After a day of exploring, hit up the Footprint Center and catch a Phoenix Suns game at night. Playing during the months of May and April, the Footprint Center is located in the heart of downtown Phoenix. Ticket cost varies depending on where you’d like to sit, with the average ticket costing around $72. Some cost as low as $10 per ticket, but that will be the “nose bleed” section. Courtside typically costs between $650 and $4,700 – yikes.

“The Doors”, a massive kaleidoscope sculpture created by artist Donald Lipski. It’s comprised of three 28ft tall doors made from Brazilian wood, and inside is reflective steel all around, causing a kaleidoscope effect. Its free to check out and located right in front of the P.F. Chang’s.

I highly suggest heading over to Scottsdale to visit Old Town. Considered to be the “Heart of Scottsdale”, it’s a vibrant area with nice restaurants, posh stores and souvenir shops, and public art installations. Split into nine different zones, these include the Scottsdale Fashion Square, the Entertainment District, the Arts District, and the Historic Old Town section. Please be advised, most stores in Old Town tend to close early, some even closing at 3pm on weekdays (ahhh, to live the high life).

Old Town Scottsdale in the Historic Old Town.
Near The Mission restaurant in Old Town.

Next, take a drive to Apache Junction and visit historic Goldfield Ghost Town: Gold & The Supes., located approximately 40 minutes from downtown Phoenix and about 30 from Mesa or Tempe. Open daily from 10am to 5pm, Goldfield is a great day-trip and a wonderful educational tool to learn about how the early gold miners lived. Located right next to the base of the infamous Superstition Mountains, it’s easy to do both in one day-trip.

Goldfield with the Superstition Mountains in the back.

There’s also the The Murals of Phoenix. – more than 72 unique, colorful, vibrant, and beautiful murals sprinkled throughout downtown Phoenix and neighboring areas.
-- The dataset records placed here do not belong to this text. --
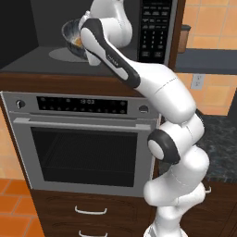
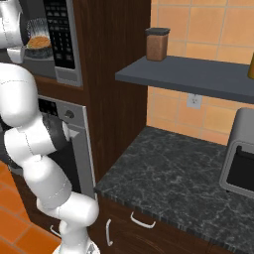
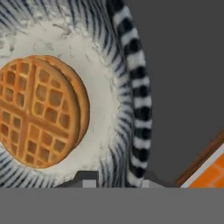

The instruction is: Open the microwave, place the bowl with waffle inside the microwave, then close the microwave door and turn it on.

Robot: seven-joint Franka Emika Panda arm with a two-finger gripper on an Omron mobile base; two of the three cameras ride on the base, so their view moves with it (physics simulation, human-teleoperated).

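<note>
The microwave (image 1: 155,32) stands open, its grey cavity exposed left of the black keypad (image 2: 59,30). The dark panel at the far left looks like the swung-out microwave door (image 1: 14,32). My arm reaches into the cavity. The striped bowl (image 1: 70,31) hangs slightly tilted over the round turntable (image 1: 60,55); whether it touches the disc I cannot tell. The bowl (image 3: 135,100) holds the orange-brown waffle (image 3: 37,113), also seen from the side as the waffle (image 2: 38,43). My gripper (image 3: 117,183) is shut on the bowl's rim, one fingertip (image 3: 89,181) inside and the other outside.
Below the microwave is the silver oven (image 1: 83,139) with its bar handle, and drawers under it. To the right lie a dark stone counter (image 2: 168,173), a grey shelf (image 2: 198,74) with a brown jar (image 2: 157,43), and a toaster oven (image 2: 240,154).
</note>
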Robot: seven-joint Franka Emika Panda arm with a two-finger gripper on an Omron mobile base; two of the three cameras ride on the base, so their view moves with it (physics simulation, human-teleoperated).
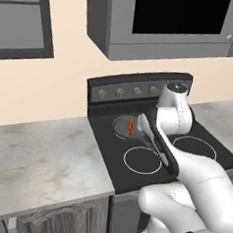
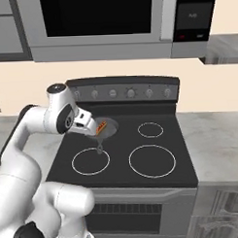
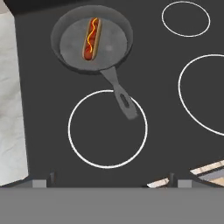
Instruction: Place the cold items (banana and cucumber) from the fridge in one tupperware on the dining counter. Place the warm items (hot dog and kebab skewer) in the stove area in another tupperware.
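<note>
At the far left, in the left base view, a pale marbled counter runs up to the edge of the black stove. In the hand view that counter shows as a light strip down the left edge, beside the dark glass cooktop. Next to the right comes the grey frying pan, sitting on the rear left burner; the hot dog lies in its middle, a reddish sausage in a bun with a wavy yellow line of mustard along it, lengthwise toward the back of the stove. The pan's dark handle reaches from the pan's rim toward the front, its end lying over the white ring of the front left burner. In the left base view the pan and hot dog peek out just left of the white arm, and in the right base view the hot dog shows just beside the hand, with the pan under it. The gripper hangs above the front of the cooktop, well apart from the pan, its fingers spread wide and holding nothing; only their small dark tips show. Further right lie the two right-hand burner rings, bare. Above the stove a row of knobs lines the back panel, and a microwave hangs over it.
</note>
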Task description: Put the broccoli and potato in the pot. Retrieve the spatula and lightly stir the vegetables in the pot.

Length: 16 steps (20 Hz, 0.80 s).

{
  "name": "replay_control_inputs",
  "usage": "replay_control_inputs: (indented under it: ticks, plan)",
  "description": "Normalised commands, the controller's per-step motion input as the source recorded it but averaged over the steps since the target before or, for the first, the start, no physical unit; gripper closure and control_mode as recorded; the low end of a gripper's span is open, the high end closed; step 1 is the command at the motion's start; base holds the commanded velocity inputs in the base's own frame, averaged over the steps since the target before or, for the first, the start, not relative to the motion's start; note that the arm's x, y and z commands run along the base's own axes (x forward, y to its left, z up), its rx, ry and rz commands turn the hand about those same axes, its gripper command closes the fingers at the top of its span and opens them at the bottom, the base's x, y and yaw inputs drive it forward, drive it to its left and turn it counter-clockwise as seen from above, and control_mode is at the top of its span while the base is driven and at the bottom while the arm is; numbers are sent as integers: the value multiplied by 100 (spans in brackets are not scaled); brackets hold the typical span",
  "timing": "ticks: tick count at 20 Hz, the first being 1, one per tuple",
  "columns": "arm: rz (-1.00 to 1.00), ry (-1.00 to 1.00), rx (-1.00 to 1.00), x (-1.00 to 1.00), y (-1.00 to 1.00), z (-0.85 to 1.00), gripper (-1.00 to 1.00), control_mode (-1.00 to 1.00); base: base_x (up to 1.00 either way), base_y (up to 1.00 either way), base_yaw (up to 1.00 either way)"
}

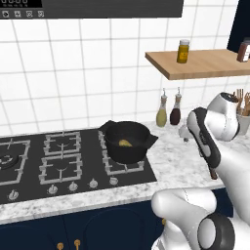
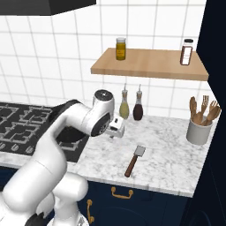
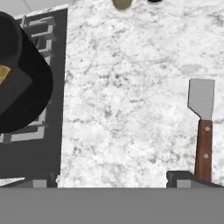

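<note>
The pot [image 1: 126,141] looks matt black, the potato [image 1: 125,143] inside it smooth and yellowish. The spatula [image 2: 134,160] has a flat grey metal blade and a glossy brown wooden handle with rivets. The counter [image 2: 167,154] looks like polished speckled marble. The shelf [image 2: 150,62] is pale wood, the wall [image 1: 73,73] glossy white tile, the stove [image 1: 58,161] dark with grey metal grates.

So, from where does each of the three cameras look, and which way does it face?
Left base view: behind the arm's left, facing the stove and pot; the arm shows at right.
Right base view: behind its right, facing the counter and spatula; the arm rises at left.
Hand view: looks down on the counter; open end effector at bottom.
The right base and hand views share the spatula.
</note>
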Motion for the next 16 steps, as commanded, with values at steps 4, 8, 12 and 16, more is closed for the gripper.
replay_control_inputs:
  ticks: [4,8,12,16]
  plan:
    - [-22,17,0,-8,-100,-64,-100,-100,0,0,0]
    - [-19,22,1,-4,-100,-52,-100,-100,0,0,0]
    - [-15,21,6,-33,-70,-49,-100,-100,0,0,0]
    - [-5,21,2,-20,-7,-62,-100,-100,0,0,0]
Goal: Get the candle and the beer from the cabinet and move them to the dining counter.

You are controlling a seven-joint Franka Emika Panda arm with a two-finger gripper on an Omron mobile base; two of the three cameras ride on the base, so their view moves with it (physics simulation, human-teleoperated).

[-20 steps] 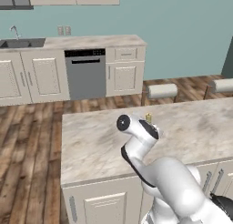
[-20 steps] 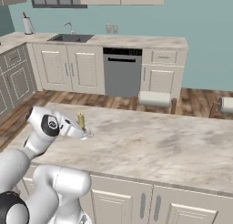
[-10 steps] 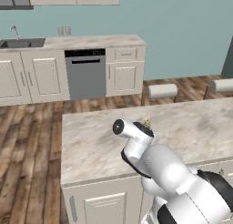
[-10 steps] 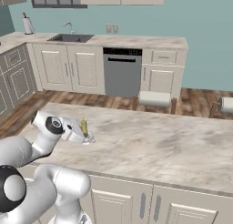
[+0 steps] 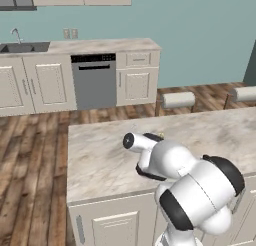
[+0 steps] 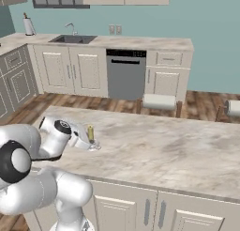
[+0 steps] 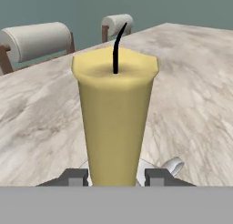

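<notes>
Gripper (image 7: 113, 176) was clamped on the candle (image 7: 114, 116), its 2 dark fingertips (image 7: 73, 176) pressed against either side of the wax just above the silver dish holder (image 7: 170, 165). Seen from the right base camera, the gripper (image 6: 87, 142) reached in from the left with the candle (image 6: 90, 133) upright at its tips, low over the near left part of the dining counter (image 6: 178, 155); whether the dish already touched the marbled top of that bench could not be told. In the left base view the candle (image 5: 161, 136) barely peeked out past the white wrist, toward the middle of the dining counter (image 5: 100, 160). Further right, beyond the far edge of the bench, 2 stools (image 7: 36, 40) with pale cushioned tops stood on the wooden floor. By my judgement the candle would handle as a light, stiff thing, though wax is soft enough to mark under a hard squeeze and smooth enough to slip. A hold low on the body, close to the holder, looked the sound choice, since it kept the piece from tipping and spared the thin black wick (image 7: 117, 48). Its narrow dish gave a small footing, so it would want setting down level.
</notes>
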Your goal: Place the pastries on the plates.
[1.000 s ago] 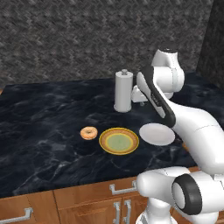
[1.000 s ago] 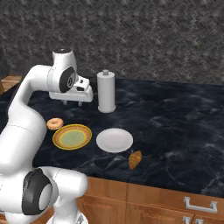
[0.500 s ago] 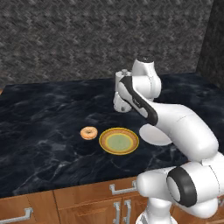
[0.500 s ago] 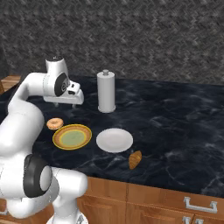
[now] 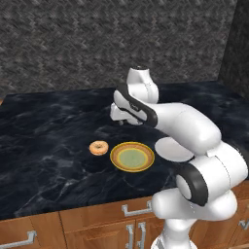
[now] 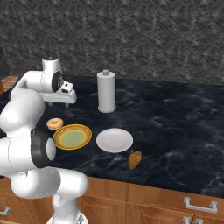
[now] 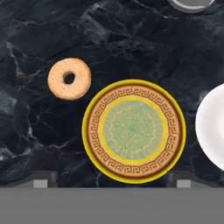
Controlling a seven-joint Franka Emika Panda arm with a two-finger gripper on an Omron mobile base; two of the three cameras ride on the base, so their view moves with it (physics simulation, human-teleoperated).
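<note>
**Fingers high and empty, both pastries off their plates**

Fingers [image 7: 39, 183] stand wide apart at the bottom of the hand view, nothing between them, with the hand hanging well above the tabletop [image 5: 44, 141] and looking straight down. The yellow-rimmed plate [image 7: 134, 130] serves as the landmark: it sits almost directly below the hand. The donut [image 7: 69, 78] lies just beside that plate, off its rim on the bare tabletop, not touching it. The white plate [image 6: 114, 140] lies just beside the yellow-rimmed plate on the opposite side from the donut, and the brown pastry [image 6: 135, 159] rests beyond it, near the tabletop's front edge. The paper towel roll [image 6: 106, 92] stands behind both plates.

My judgement: the hand is centred over the plate, not the donut, so a straight descent would close on china. The donut is low and round; a shallow or off-centre pinch could push it away or tip it. The brown pastry near the edge could be nudged off the tabletop.
</note>
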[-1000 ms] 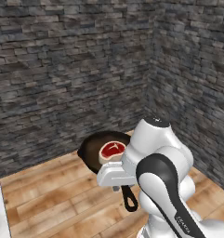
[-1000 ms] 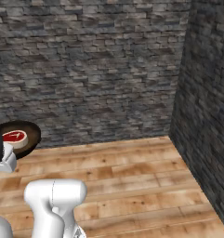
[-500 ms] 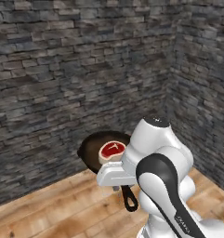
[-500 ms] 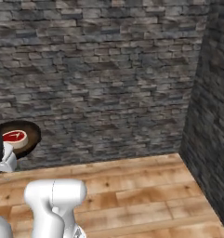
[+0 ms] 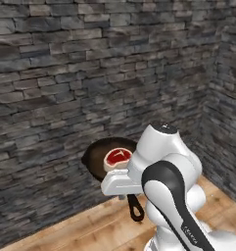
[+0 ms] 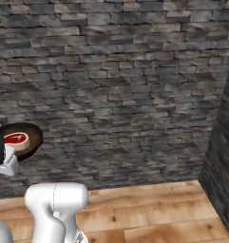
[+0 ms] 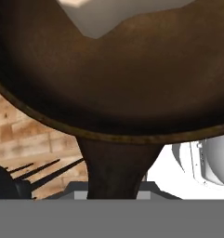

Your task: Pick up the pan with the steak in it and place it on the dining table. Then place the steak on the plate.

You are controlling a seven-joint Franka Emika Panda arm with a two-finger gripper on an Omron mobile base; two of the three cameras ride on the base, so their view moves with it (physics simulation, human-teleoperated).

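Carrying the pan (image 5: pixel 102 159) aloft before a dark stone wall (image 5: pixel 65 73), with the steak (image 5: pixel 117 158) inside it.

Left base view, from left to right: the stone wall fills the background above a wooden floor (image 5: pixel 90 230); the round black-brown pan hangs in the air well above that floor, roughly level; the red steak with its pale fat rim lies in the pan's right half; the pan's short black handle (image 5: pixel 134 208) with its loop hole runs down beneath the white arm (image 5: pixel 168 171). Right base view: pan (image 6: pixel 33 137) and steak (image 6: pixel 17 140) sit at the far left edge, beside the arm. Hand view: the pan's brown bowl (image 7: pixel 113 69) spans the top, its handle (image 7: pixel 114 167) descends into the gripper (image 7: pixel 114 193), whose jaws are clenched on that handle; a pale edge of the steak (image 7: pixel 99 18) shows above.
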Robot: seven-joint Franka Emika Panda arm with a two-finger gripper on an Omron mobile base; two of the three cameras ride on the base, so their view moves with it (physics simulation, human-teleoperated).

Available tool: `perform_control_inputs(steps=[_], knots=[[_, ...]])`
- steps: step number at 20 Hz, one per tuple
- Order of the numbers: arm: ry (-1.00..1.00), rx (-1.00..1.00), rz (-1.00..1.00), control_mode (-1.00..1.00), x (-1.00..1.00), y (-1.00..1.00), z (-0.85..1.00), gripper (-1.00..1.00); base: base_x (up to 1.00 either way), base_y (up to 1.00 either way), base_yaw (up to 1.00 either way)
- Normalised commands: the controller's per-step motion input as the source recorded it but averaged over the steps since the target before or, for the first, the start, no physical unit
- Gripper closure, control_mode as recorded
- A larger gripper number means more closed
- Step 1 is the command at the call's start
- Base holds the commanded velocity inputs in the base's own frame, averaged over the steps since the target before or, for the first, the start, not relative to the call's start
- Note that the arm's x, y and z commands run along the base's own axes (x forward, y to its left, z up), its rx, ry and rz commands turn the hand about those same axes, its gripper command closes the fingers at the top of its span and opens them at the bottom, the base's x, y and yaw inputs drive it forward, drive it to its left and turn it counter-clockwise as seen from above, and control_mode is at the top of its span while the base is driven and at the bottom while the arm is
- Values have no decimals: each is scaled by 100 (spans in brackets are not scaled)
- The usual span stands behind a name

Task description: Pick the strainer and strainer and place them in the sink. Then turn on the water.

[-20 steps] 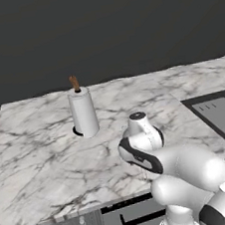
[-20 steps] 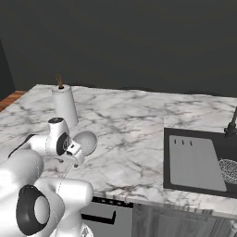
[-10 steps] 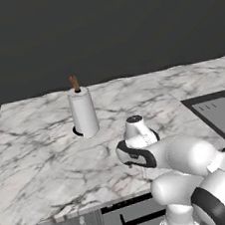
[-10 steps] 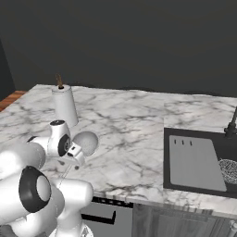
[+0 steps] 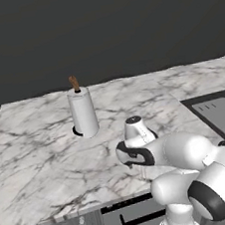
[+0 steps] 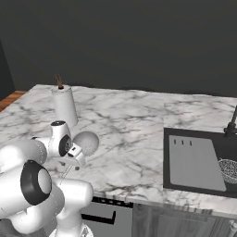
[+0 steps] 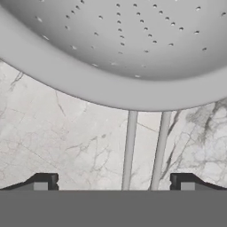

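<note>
At nine o'clock on the marble counter (image 6: 139, 120) we see a white paper-towel roll (image 6: 64, 107) standing upright on its holder. Just to its right, toward the counter's front edge, a strainer (image 6: 86, 142) lies beside our wrist; in the hand view its perforated bowl (image 7: 119, 48) looms at twelve o'clock, and its two-wire handle runs down between our gripper (image 7: 114, 182) fingers, which stand spread wide, touching nothing. At three o'clock lies the black sink (image 6: 194, 185), with a second strainer (image 6: 228, 169) inside it.

Counted on the marble counter
Two strainers (image 6: 86, 142) (image 6: 228, 169), one paper-towel roll (image 5: 83, 113), one sink (image 6: 190, 162), one tap (image 6: 231, 124).
</note>
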Motion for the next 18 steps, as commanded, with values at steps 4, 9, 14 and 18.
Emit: perform_control_inputs(steps=[4, 9, 14, 18], knots=[[-5, 0, 0, -100, -1, 0, -11, 100, 0, 0, 0], [-4, 0, 0, -100, 0, 0, -7, 100, 0, 0, 0], [-4, 1, 0, -100, -2, 0, 0, 100, 0, 0, 0], [-2, 0, 0, -100, -9, 0, 0, 100, 0, 0, 0]])
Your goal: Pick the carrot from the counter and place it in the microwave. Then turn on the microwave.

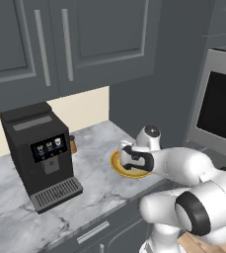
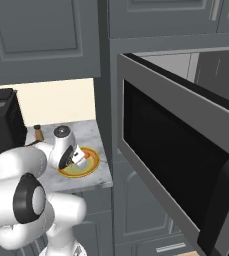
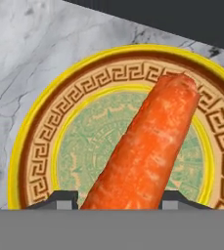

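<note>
Orange and close to the lens, the carrot runs in the hand view from about 6 o'clock up toward 1 o'clock, its blunt end over the plate's patterned band. Its lower end passes straight between the two dark fingertips, one on each flank at the bottom edge, so it sits in the gap of the jaws. They stand partly open, close beside the carrot; whether the pads actually press it, I cannot tell.

Under the carrot is the plate, yellow-rimmed with a brown key-pattern ring and a green centre. It rests on the counter, grey marble with white veins, which shows from 9 to 12 o'clock around the plate.

From the right base view the gripper points down over the plate, with a small orange tip of the carrot at its fingers. The microwave lies at 3 o'clock from the plate, its black glass door swung wide open toward the camera.

From the left base view the gripper is over the plate near the counter's front edge. A black coffee machine stands at 9 o'clock from the plate, well apart, with a small brown bottle just beside it.
</note>
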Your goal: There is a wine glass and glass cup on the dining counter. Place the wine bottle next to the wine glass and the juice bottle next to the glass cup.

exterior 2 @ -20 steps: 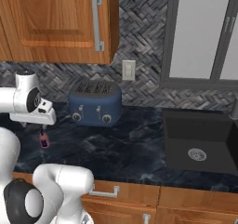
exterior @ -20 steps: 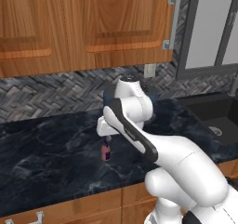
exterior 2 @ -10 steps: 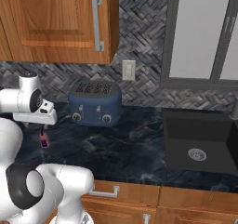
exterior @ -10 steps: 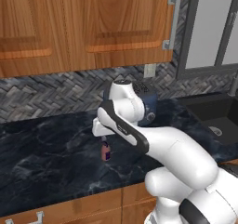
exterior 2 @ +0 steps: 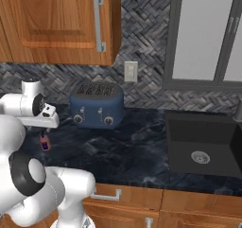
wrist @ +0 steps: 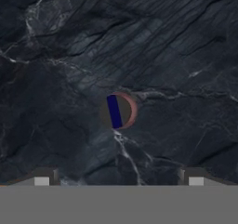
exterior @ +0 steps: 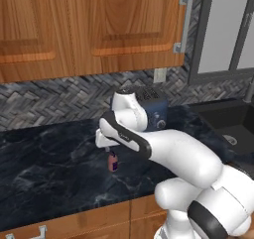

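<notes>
The juice bottle (exterior: 113, 161) stands upright on the black marbled counter (exterior: 44, 173), a bit in from the front edge, and the gripper (exterior: 107, 149) hangs right above it, not touching. In the left base view the hand covers the bottle's top, so just the small red-pink body with a dark label shows. In the right base view the bottle (exterior 2: 45, 142) is partly tucked under the white arm and hard to read. From the hand view you look straight down on it (wrist: 118, 110): a round reddish cap with a blue stripe, centred between the 2 fingertips (wrist: 42, 177), which sit spread wide apart with nothing held. A blue toaster (exterior 2: 97, 105) sits against the backsplash, and the sink (exterior 2: 201, 144) is off to the right, cut off at the edge.
</notes>
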You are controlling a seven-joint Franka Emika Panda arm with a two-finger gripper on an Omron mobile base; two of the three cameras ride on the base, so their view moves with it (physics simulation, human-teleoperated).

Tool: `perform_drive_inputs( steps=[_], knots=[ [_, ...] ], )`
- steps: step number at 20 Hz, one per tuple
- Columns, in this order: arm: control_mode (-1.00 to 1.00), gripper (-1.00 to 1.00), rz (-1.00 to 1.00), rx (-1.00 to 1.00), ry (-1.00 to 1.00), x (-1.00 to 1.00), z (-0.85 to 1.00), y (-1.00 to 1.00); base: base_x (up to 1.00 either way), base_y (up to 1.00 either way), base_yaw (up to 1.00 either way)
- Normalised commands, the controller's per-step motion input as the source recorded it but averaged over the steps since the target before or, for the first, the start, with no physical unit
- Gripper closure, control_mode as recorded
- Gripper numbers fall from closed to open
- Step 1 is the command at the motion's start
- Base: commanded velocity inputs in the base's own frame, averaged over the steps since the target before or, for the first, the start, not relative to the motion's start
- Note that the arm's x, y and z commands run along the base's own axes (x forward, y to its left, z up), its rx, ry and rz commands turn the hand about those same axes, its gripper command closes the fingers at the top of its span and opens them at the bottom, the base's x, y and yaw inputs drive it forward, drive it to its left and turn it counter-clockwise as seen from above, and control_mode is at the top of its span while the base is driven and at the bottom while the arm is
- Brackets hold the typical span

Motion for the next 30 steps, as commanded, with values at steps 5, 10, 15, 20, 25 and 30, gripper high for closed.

You can find most of the Murals on this “Phoenix Map”, available online at The Murals of Phoenix map was developed by two life-long Phoenix residents named Julian Sodari and Sam Gomez in order to help people locate and appreciate them.

As mentioned, Phoenix is well known for its hot air balloon rides, with multiple companies to choose from, including the Rainbow Riders Hot Air Balloon Co., Hot Air Expeditions, and APEX Hot Air Balloon Rides. Be advised – the rides can be a tad pricey, ranging from $200 to $250 per person. Best to do some research on which company works best for you!

Video of a hot air balloon “crashing”. They are typically not this low and (volume up!) you typically cannot hear the fire like this. Turns out, this particular balloon had a rip in the side and was, indeed, going down. The operator remained in control and landed it safely in a field not too far away.

Overall, what was mentioned in this blog is truly a drop in the Phoenix bucket, with much more left to explore and see. If you ever get to visit the interesting, and sometimes hot, city of Phoenix, Arizona, I suggest doing so! While not the most fun city to visit between the months of June and September, the other months are quite lovely and a wonderful time to explore the area. Come and check out the Valley of the Sun for yourself! 🌞

During dry, monsoon-less summers, the poor saguaros can’t make it.